## Brief
Below are the records to transcribe exactly; do not include any images.

## Given entries
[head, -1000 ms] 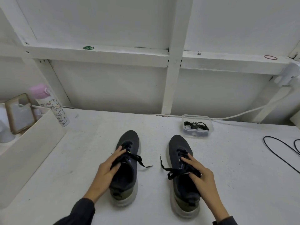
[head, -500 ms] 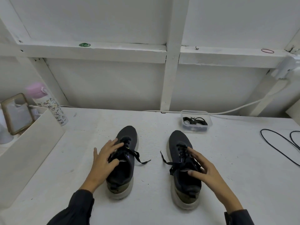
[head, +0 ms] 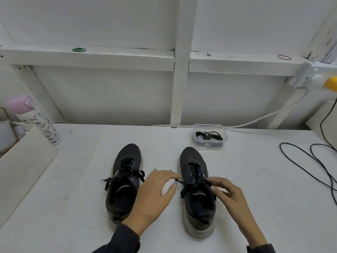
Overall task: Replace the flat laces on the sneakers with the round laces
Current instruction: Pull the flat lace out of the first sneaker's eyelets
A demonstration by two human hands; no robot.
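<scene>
The right sneaker [head: 191,157] stands on the white table [head: 73,179], toe pointing away from the person. Its flat lace [head: 184,187] is still threaded, with loose ends trailing off its left side.

The right hand [head: 233,196] sits at this sneaker's right edge, level with the top eyelets. Its fingers [head: 217,179] are curled, and thumb and forefinger pinch the lace there. The left hand [head: 155,194] hovers just left of the sneaker with its fingers [head: 164,175] spread and straight. Their tips are beside the loose lace end, though whether they touch it is unclear.

The left sneaker [head: 129,152] stands to the left of the right one, beyond that hand, and is also laced flat. Its lace ends [head: 135,173] hang out to both sides.

Just past the right sneaker's toe and slightly to the right is a clear tub [head: 225,136] holding the coiled round laces [head: 208,136]. Black cables [head: 300,167] loop on the table well to the sneaker's right. Far to its left are a white box [head: 23,161] and a pink-capped bottle [head: 36,119].
</scene>
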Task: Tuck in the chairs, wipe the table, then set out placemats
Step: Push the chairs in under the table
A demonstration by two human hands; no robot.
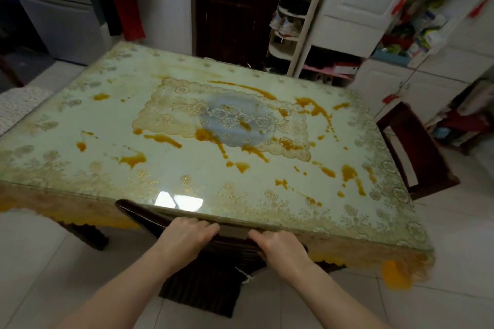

## Solution for this problem
[head, -1000 ms] 
[head, -500 ms] 
[head, +0 ms] 
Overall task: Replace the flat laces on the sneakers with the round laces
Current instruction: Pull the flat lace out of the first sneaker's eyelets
A demonstration by two human hands; no robot.
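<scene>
The right sneaker [head: 191,157] stands on the white table [head: 73,179], toe pointing away from the person. Its flat lace [head: 184,187] is still threaded, with loose ends trailing off its left side.

The right hand [head: 233,196] sits at this sneaker's right edge, level with the top eyelets. Its fingers [head: 217,179] are curled, and thumb and forefinger pinch the lace there. The left hand [head: 155,194] hovers just left of the sneaker with its fingers [head: 164,175] spread and straight. Their tips are beside the loose lace end, though whether they touch it is unclear.

The left sneaker [head: 129,152] stands to the left of the right one, beyond that hand, and is also laced flat. Its lace ends [head: 135,173] hang out to both sides.

Just past the right sneaker's toe and slightly to the right is a clear tub [head: 225,136] holding the coiled round laces [head: 208,136]. Black cables [head: 300,167] loop on the table well to the sneaker's right. Far to its left are a white box [head: 23,161] and a pink-capped bottle [head: 36,119].
</scene>
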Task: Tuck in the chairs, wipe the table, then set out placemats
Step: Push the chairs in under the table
A demonstration by two human hands; no robot.

Output is complete for this exercise.